Pada tahun 1974, pesawat tanpa awak AstroFlight Sunrise melakukan penerbangan perdana menggunakan tenaga surya. Pada tanggal 29 April 1979, Solar Riser melakukan penerbangan perdana menggunakan tenaga surya, dengan kendali penuh dan mampu mengangkat seseorang mencapai ketinggian 40 kaki (12 m). Pada tahun 1980, Gossamer Penguin melakukan penerbangan perdana bertenaga surya dengan pilot yang ditenagai hanya dengan sel fotovoltaik. Penerbangan ini dengan cepat diikuti oleh Solar Challenger yang melintasi terusan Inggris pada bulan Juli 1981. Pada tahun 1990, Eric Scott Raymond terbang dari California menuju Carolina Utara mennggunakan tenaga surya. Perkembangan pesawat tenaga surya kembali ke model pesawat tanpa awak dengan model Pathfinder (tahun 1997) dan rancangan selanjutnya, yang menghasilkan model Helios yang berhasil mengukir rekor ketinggian untuk pesawat tanpa roket pada ketinggian 29.524 meter (96.864 kaki) pada tahun 2001. Pesawat Zephyr yang dikembangkan oleh BAE Systems adalah pesawat terbaru yang menembus rekor penerbangan bertenaga surya, dengan terbang selama 54 jam pada tahun 2007, dan penerbangan selama sebulan direncanakan pada tahun 2010.
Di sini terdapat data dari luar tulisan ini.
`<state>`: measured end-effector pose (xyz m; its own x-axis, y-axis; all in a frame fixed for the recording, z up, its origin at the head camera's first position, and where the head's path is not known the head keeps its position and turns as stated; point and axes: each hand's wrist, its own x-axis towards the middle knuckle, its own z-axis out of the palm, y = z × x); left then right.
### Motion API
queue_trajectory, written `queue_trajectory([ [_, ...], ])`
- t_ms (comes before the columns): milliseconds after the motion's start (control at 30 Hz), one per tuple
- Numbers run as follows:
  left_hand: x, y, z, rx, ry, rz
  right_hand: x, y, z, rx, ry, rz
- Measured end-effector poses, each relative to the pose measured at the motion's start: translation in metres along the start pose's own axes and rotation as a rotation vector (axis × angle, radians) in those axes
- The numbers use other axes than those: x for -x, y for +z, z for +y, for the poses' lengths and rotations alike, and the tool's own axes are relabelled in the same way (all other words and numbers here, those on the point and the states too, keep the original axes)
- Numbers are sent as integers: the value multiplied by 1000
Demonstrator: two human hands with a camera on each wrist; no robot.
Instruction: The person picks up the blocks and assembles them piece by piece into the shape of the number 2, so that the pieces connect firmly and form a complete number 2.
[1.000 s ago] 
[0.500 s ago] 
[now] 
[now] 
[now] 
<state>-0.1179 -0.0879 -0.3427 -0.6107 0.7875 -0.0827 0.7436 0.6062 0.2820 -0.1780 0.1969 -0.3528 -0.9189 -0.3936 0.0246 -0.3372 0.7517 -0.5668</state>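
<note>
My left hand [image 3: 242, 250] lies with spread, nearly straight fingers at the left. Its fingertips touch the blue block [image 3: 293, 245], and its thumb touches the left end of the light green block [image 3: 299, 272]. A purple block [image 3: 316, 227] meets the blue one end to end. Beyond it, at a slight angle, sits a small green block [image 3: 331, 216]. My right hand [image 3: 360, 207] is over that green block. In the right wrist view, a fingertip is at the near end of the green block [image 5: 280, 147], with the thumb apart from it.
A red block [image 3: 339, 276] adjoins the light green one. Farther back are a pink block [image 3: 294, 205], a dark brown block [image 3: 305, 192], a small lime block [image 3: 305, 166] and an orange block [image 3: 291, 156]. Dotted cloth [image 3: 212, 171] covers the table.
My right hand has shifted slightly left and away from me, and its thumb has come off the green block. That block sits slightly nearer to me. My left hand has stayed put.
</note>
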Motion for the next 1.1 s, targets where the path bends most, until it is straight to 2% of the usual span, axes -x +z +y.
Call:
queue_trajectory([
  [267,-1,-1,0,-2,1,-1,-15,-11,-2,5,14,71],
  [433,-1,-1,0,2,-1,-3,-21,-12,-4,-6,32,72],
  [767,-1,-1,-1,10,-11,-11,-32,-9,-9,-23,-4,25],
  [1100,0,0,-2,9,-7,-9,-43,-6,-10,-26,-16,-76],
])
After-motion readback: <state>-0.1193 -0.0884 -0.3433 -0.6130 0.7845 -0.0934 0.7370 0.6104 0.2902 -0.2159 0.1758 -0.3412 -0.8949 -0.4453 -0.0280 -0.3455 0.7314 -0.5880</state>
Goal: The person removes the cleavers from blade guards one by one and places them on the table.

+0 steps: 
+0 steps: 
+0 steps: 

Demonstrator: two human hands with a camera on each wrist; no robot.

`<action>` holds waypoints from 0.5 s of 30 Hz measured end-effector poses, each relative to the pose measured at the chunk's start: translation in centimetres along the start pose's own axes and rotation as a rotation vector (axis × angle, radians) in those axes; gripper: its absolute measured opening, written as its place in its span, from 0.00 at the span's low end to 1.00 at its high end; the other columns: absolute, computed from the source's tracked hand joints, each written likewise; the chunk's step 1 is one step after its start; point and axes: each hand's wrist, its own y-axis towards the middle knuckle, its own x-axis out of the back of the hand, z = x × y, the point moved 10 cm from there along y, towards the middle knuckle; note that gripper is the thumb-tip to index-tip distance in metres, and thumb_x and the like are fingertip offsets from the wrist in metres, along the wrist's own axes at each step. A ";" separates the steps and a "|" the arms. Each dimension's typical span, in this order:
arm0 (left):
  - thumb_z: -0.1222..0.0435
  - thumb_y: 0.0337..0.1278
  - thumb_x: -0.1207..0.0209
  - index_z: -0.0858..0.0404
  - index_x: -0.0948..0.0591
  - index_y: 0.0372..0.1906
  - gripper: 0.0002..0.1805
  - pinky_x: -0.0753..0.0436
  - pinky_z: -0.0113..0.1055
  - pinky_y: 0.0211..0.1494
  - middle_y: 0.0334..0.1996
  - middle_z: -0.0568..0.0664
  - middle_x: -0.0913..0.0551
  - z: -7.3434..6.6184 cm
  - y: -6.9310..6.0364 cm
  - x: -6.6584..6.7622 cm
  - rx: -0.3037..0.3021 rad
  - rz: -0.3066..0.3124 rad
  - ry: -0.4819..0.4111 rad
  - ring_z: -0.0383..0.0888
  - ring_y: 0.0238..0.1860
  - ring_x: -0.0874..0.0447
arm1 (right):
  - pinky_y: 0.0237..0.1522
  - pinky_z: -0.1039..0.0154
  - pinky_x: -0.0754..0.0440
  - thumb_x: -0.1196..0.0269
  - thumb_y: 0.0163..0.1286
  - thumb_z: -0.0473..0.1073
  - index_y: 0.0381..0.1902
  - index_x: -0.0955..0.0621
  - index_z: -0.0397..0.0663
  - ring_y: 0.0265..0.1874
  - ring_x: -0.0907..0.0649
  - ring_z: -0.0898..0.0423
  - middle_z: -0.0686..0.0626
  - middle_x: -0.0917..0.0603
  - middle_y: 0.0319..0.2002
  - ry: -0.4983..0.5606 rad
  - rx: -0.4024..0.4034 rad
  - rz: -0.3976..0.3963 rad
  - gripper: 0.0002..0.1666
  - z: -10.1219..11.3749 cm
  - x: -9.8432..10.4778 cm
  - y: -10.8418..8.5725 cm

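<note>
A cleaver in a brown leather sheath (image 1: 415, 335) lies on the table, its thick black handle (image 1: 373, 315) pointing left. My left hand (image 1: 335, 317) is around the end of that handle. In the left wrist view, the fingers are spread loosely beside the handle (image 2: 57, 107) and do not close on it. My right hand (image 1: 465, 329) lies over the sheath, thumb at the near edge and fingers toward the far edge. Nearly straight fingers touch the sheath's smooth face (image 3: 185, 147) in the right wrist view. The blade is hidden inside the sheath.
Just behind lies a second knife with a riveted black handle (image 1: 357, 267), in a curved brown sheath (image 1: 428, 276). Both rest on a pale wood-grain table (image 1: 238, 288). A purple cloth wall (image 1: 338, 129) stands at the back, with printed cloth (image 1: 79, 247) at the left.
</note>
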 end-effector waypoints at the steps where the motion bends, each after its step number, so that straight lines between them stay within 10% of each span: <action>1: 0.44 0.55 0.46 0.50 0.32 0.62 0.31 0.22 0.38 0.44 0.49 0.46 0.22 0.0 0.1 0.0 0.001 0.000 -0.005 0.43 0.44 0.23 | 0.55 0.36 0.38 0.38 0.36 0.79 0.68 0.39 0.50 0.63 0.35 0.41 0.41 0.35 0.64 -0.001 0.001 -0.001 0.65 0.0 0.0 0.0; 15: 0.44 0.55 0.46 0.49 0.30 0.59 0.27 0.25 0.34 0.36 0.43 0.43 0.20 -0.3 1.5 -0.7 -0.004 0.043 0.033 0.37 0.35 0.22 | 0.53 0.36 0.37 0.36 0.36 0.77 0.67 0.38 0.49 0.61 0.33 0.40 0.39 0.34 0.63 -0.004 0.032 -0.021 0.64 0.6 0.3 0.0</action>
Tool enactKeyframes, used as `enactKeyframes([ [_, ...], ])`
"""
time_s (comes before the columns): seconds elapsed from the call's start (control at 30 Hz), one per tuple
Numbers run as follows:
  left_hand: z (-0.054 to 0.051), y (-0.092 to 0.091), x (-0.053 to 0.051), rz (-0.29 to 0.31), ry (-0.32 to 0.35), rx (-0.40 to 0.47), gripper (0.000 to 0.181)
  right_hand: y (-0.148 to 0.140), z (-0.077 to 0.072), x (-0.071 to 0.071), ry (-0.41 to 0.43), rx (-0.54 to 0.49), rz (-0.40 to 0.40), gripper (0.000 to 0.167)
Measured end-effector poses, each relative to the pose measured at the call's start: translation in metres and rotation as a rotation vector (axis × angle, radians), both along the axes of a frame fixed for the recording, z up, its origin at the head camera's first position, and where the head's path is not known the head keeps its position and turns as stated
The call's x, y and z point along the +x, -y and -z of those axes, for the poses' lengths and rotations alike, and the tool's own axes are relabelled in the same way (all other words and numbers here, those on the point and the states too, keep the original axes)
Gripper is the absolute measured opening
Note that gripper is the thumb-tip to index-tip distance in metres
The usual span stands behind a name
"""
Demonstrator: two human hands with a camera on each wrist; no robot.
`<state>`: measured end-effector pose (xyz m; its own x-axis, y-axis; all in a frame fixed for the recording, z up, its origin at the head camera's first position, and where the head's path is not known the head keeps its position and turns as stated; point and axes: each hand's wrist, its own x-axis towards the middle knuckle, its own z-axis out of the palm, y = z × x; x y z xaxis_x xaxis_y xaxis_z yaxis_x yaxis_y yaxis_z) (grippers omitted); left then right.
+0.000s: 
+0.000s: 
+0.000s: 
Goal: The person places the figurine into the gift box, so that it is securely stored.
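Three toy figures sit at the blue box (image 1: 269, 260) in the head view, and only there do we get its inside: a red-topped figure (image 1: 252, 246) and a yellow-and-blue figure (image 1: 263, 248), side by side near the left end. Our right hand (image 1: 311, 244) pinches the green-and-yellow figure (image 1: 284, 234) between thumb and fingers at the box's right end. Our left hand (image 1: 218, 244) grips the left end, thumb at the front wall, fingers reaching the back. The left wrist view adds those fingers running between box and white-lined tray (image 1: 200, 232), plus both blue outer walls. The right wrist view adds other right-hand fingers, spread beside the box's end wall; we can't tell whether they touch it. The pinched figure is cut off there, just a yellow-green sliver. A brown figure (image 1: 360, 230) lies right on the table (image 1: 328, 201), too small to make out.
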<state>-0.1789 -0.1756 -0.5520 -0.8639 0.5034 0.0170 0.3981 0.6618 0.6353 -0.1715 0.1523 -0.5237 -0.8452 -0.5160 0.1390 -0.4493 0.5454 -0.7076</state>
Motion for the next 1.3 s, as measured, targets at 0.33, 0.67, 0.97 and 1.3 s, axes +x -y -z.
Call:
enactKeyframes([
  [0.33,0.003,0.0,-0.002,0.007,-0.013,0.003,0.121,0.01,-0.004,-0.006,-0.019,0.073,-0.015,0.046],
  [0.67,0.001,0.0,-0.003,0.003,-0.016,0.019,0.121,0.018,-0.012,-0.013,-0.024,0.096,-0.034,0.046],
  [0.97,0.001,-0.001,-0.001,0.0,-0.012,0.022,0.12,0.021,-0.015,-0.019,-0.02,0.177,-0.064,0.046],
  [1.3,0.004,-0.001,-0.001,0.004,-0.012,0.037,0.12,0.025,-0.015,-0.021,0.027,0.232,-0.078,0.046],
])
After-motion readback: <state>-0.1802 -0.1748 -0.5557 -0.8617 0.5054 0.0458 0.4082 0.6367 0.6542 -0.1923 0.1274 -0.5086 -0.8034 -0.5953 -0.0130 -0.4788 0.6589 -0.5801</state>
Balon surya adalah balon berwarna hitam yang diisi dengan udara biasa. Saat matahari menyinari balon tersebut, udara di dalamnya memanas dan memuai, dan menimbulkan gaya apung ke atas, seperti balon udara panas. Beberapa balon surya cukup besar untuk penerbangan dengan manusia, namun penggunaannya umumnya terbatas pada mainan karena rasio luas permukaan dan berat beban yang relatif besar.